Here are three stories for Friday, Sept. 15 to get your morning started:
President Donald Trump still thinks there are bad people on “both sides”
On Thursday, Trump doubled down on his previous statement that there were “fine people on both sides” of the alt-right rally in Charlottesville, Virginia.
As he recounted to reporters, Trump alleged he had a conversation with Republican Senator Tim Scott, the Senate’s only black Republican, where he claims to have said, “I think especially in light of the advent of antifa, if you look at what’s going on there. You have some pretty bad dudes on the other side also and essentially that’s what I said.”
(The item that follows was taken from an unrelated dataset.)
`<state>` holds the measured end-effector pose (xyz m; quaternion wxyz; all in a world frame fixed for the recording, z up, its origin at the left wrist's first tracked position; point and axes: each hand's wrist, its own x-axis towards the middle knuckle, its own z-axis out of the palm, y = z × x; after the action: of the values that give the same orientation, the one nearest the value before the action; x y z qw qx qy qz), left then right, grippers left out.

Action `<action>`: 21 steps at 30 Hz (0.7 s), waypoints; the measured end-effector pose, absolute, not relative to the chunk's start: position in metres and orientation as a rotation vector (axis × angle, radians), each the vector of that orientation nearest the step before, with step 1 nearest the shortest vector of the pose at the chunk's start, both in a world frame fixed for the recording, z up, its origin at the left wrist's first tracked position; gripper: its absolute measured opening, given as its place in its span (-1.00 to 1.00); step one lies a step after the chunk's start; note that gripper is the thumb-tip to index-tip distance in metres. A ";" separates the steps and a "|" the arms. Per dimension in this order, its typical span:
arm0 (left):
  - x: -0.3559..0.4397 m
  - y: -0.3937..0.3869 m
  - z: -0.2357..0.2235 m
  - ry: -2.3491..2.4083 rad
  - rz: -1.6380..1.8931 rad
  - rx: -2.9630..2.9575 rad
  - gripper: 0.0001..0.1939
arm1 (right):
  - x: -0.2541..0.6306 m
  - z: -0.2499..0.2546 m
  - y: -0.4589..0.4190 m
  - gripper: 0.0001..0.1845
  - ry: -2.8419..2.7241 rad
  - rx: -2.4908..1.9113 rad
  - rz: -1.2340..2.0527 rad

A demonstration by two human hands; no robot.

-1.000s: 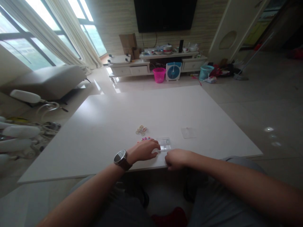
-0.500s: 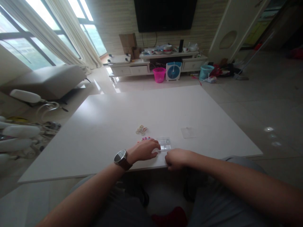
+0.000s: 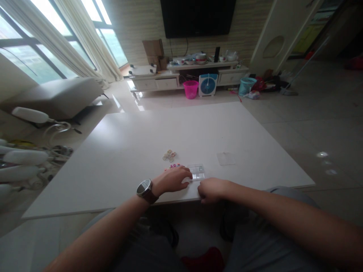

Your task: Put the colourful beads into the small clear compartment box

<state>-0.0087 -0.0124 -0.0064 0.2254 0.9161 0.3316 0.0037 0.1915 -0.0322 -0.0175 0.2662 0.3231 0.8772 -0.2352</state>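
Note:
A clear plastic box point(image 3: 197, 170) with small compartments lies near the table's front edge. My left hand point(image 3: 177, 178), a watch at its wrist, grips the left side of this box, thumb in front and fingers behind. Close to the box's front right corner, my right hand point(image 3: 212, 190) is curled closed at the table edge; anything inside its fingers is hidden. Small pink and red pieces point(image 3: 173, 166) show just beyond my left hand, which partly covers them. Behind them is a little pile of pale rings point(image 3: 169, 155). A flat clear lid point(image 3: 226, 158) lies farther right.
The white table point(image 3: 136, 143) stretches out ahead, its front edge right above my lap. Across the floor stand a low cabinet point(image 3: 167, 84), a pink basket point(image 3: 191, 90), a blue fan point(image 3: 208, 85) and a teal basket point(image 3: 246, 87). A grey bench point(image 3: 56, 96) is at the left.

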 end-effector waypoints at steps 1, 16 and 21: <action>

For his part, Scott released a statement vehemently disagreeing with the president saying succinctly, “There’s no realistic comparison. Period.”
But who are the two sides anyway? One side is white supremacists, and the other is not.
North Korea shot another missile over Japan
On Thursday evening, North Korea shot yet another missile over Japan, CNN reported. According to South Korean officials, it “flew over Japan and toward to the North Pacific Ocean.”
Once again, Japan sent out an alert via its nationwide system warning citizens to take shelter. As CNN explained, the rogue missile came just hours after North Korea also made threats to “sink” Japan and reduce the United States to “ash and darkness” for its part in the U.N. Security Council’s unanimous approval of additional sanctions against the isolated nation.
Should I be worried? Well, maybe a little. Just read this Bloomberg article titled, “Scared About North Korea? You Aren’t Scared Enough.” Then, read Mic’s interview with Steven Weber, a national security and politics expert and professor at Berkeley, who says the average American shouldn’t be too worried just to balance out your emotions.
Here’s how much it will cost you to freeze your credit info
By now you’re likely aware that Equifax, one of the major credit monitoring companies, was hacked. An estimated 143 million Americans had their information, including credit card and even license numbers, stolen in the breach.
As Mic reported, Equifax has created a website — equifaxsecurity2017.com — to help people determine if their information was part of the breach. But, if you’re really concerned about your information there are a few immediate steps you can take, including freezing your credit.
As credit expert John Ulzheimer told USA Today, a credit freeze takes your credit report out of circulation, meaning lenders won’t be able to view it. If someone fraudulently attempts to open a card in your name, they will be blocked.
Is it free? If you live in some states like Washington and Texas, it’ll cost you. The cost runs from just a few dollars to up to $31.15 if you live in Puerto Rico.